Comparison tests for the dynamic models, BLCSM1 through BLCSM4, are summarized in Table 3. Models with couplings (BLCSM2–BLCSM4) were tested against the model without couplings (BLCSM1). Likelihood-ratio tests showed significant improvement in fit with addition of the fluid intelligence → Δdepressive symptoms coupling (BLCSM2 vs. BLCSM1). This was true for models tested with and without adjustment for sociodemographic and health covariates (covariate-specific outcomes are reported in Sections S3 and S4 in the Supplemental Material). Addition of the depressive symptoms → Δfluid intelligence coupling did not improve model fit (BLCSM3 vs. BLCSM1). Although the bidirectional couplings model showed better fit than the no-coupling model (BLCSM4 vs. BLCSM1), this appeared to be mostly because of the addition of the fluid intelligence → Δdepressive symptoms coupling alone. We confirmed this in a follow-up test of BLCSM4 versus BLCSM2, which showed a nonsignificant change in model fit (i.e., when adding the depressive symptoms → Δfluid intelligence coupling to BLCSM2). Schwarz weights, w(BICs), favored BLCSM2 above all other models. BLCSM2 accounted for 68.1% (without covariates) and 80.2% (with covariates) of relative predictive accuracy. In contrast, BLCSM3 accounted for only 1.2% (without covariates) and 2.4% (with covariates) of predictive accuracy. Because depressive symptoms variables were positively skewed, we reran the models using log-transformed depressive symptoms scores. Model comparison results from this follow-up analysis (reported in Section S5 in the Supplemental Material) showed a nearly identical outcome. Thus, overall, tests of improvement in model fit clearly favored only inclusion of the fluid intelligence → Δdepressive symptoms coupling (i.e., BLCSM2 was most parsimonious).

Estimated trajectories of depressive symptoms and fluid-intelligence scores from BLCSM2 are based on both static parameters (levels, linear changes) and dynamic parameters (auto-proportional and coupling effects). Therefore, to facilitate interpretation, we plot and describe trajectories of fluid-intelligence scores within subsamples of participants stratified by baseline levels of depressive symptoms (see Fig. 2a) and trajectories of depressive symptoms within subsamples of participants stratified by baseline levels of fluid-intelligence scores (see Fig. 2b). On average, fluid-intelligence trajectories for individuals with fewer baseline depressive symptoms were higher but parallel to fluid-intelligence trajectories for individuals with higher baseline levels of depressive symptoms. Thus, between-person differences in fluid intelligence attributed to baseline differences in depressive symptoms were generally preserved across the observed age range (i.e., depressive symptoms did not have a dynamic influence on fluid intelligence). In contrast, depressive-symptoms trajectories for individuals with higher baseline fluid intelligence were lower and increased less than those of individuals with lower baseline fluid intelligence (who had higher and steeper trajectories). This pattern indicates that prior fluid-intelligence scores modified the predicted increases in depressive symptoms, and parameter estimates for BLCSM2 (see Table A1) provide evidence that this was primarily a dynamic (coupling) rather than static (level-slope) effect.

Fig. 2.

Fig. 2.

Mean trajectories of fluid-intelligence (GF) performance within subsamples of participants stratified by baseline levels of depressive symptoms (DS; a) and mean trajectories of estimated DS within subsamples stratified by baseline levels of GF (b). Stratification was by interquartile range: low = 0% to 25%, mid = 26% to 75%, high = 76% to 100%. Gray bands indicate 99% confidence intervals.

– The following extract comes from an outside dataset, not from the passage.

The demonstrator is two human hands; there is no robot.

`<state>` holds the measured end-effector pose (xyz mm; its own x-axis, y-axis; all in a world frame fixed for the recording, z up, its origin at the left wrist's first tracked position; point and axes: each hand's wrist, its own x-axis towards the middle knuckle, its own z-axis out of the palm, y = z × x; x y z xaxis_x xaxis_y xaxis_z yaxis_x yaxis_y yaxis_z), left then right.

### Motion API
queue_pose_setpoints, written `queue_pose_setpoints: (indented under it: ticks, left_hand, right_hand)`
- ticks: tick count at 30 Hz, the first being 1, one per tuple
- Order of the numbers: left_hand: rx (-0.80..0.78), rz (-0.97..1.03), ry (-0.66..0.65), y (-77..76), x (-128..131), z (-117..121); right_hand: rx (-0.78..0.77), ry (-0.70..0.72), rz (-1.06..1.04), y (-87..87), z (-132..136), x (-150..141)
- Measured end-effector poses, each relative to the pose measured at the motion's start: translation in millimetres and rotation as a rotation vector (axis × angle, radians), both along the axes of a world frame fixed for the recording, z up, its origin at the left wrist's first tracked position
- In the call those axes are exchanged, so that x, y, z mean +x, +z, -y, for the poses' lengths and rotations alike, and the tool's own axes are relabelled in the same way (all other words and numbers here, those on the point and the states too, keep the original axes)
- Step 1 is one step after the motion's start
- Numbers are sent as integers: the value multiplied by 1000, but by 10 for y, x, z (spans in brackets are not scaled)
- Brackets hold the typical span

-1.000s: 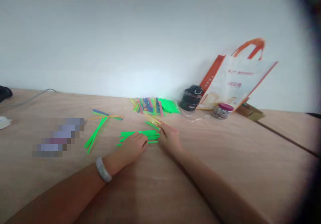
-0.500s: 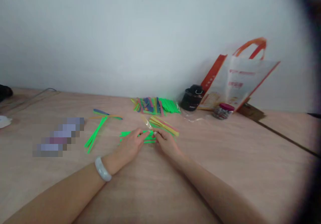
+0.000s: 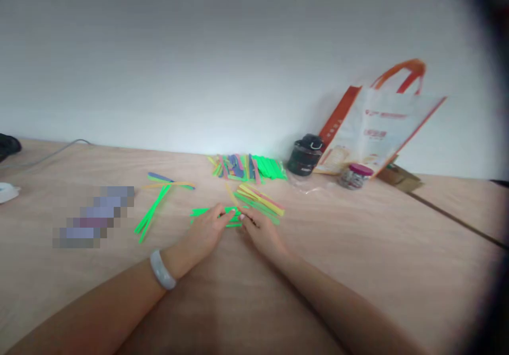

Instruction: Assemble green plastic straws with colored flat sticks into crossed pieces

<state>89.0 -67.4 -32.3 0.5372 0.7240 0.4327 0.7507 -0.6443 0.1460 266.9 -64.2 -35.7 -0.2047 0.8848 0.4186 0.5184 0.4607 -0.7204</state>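
Note:
A small bunch of bright green strips (image 3: 202, 213) lies on the wooden table (image 3: 358, 249). My left hand (image 3: 207, 231), with a pale bangle at the wrist, pinches the bunch near its right end. My right hand (image 3: 260, 230) meets it there, fingers closed on the same green strips. Just beyond my right hand lie loose yellow, green and pink strips (image 3: 260, 198). A bigger mixed pile of coloured strips (image 3: 246, 166) sits further back by the wall.
Crossed green, blue and yellow strips (image 3: 157, 198) lie to the left. A black jar (image 3: 304, 156), a small red-lidded jar (image 3: 353, 176), an orange-and-white bag (image 3: 377, 127) and a cardboard box (image 3: 400, 177) stand at the back right. A cable (image 3: 47, 153) runs at far left.
My right hand came in from the strips' right end and my left hand slid right, so both now pinch the green bunch together. The yellow and pink strips are uncovered.

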Motion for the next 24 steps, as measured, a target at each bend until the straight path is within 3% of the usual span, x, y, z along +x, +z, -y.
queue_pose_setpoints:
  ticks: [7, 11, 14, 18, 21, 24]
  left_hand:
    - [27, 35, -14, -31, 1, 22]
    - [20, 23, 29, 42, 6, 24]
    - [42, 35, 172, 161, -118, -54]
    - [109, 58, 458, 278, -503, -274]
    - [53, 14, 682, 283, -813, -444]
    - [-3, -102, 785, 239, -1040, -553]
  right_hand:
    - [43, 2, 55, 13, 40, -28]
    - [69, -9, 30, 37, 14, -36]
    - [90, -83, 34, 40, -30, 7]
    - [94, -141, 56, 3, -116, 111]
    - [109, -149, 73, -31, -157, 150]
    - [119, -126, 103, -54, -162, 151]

The effects of static linear changes, auto-proportional effects, and coupling parameters can also be represented in a vector field plot (Boker & McArdle, 1995) to show the expected direction and magnitude of change in depressive symptoms contingent on a given fluid-intelligence score, and vice versa (see Fig. 3). Left-to-right across each row (increasing depressive symptoms), changes in magnitude and in direction (length and orientation of the arrows) along the vertical plane appear relatively small, consistent with the nonsignificant depressive symptoms → Δfluid intelligence coupling. But from top-to-bottom within each column (decreasing fluid-intelligence scores), there is both change in magnitude and flipping of directionality along the horizontal plane, such that higher fluid-intelligence scores predicted subsequent reductions in depressive symptoms, and lower fluid-intelligence scores even more strongly predicted subsequent increases in depressive symptoms. This is consistent with the statistical importance ascribed to the fluid intelligence → Δdepressive symptoms coupling.

Fig. 3.

Fig. 3.

Vector field plot in which arrows show the direction and relative magnitude (longer = stronger effect) of expected changes in fluid intelligence and depressive symptoms. The dashed ellipse demarcates the 90% highest-probability-density region for the estimated true scores.

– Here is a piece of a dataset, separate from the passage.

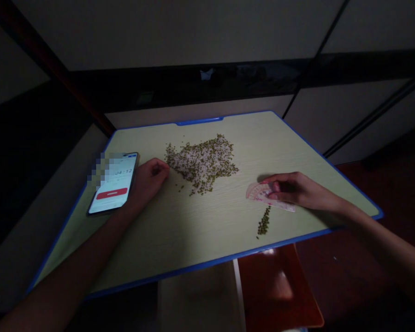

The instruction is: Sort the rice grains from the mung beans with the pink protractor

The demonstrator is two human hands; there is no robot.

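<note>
My right hand (292,191) pinches a thin, pinkish protractor (259,194) with a curved upper edge, held on or just over the table. Just below its straight edge lies a narrow row of small green beans (263,223). A spread heap of green beans mixed with pale, rice-like grains (204,163) covers the middle of the table. At the heap's left edge is my left hand (154,175), resting with curled fingers and the thumb against the index finger. Whatever those fingertips may hold is too small to make out.
The pale tabletop (221,226) has a blue rim. A lit phone (114,184) with a timer on its screen lies left of my left hand. Below the front edge stand a whitish bin (240,295) and an orange-red tray (276,286). Cabinet panels (180,34) rise behind.
</note>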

To provide effect size estimates for the fluid intelligence → Δdepressive symptoms coupling, we compared the predictions of depressive symptoms scores from the BLCSM without any coupling (BLCSM1) with those from the model with the coupling effect of interest (BLCSM2). Because the coupling effect cannot be estimated prior to the first assessment, the expected scores of depressive symptoms at age 70 years do not differ between BLCSM1 and BLCSM2.1 However, the subsequent scores should be expected to differ across these models because of the influence of prior cognitive performance on upcoming changes in depressive symptoms (present in BLCSM2 vs. absent in BLCSM1). The corresponding standardized effect sizes (ds) for these differences were 0.02, 99% CI = [−0.08, 0.12] at age 73 years, 0.27, 99% CI = [0.17, 0.37] at 76 years, and 0.88, 99% CI = [0.78, 0.98] at age 79 years. Thus, the estimated coupling association was itself time invariant (fluid intelligence → depressive symptoms γ = −1.37, 99% CI = [−2.40, −0.34]), but when multiplied by cognitive scores that on average worsened with time, it accounted for an accumulated 0.9 standard-deviation increase in depressive symptoms across the observed age range.

Discussion

We examined time-ordered, reciprocal associations between longitudinal changes in fluid intelligence and depressive symptoms in a large sample (N = 1,091) of community-dwelling older adults. Both fluid intelligence and depressive symptoms worsened on average between ages 70 and 79 years. Additionally, there was a significant temporally dependent association, in which poorer fluid intelligence at a given age predicted subsequent increases in depressive symptoms, whereas elevated depressive symptoms were not predictive of subsequent decrements in fluid intelligence. This was shown by improvement in model fit (i.e., with addition of the fluid intelligence → Δdepressive symptoms coupling), by the corresponding parameter estimate for the coupling effect, and by effect-size estimates for differences in depressive-symptoms scores estimated from models with versus without the fluid intelligence → Δdepressive symptoms coupling. Sociodemographic and health-related covariates did not significantly influence the strength of this dynamic association.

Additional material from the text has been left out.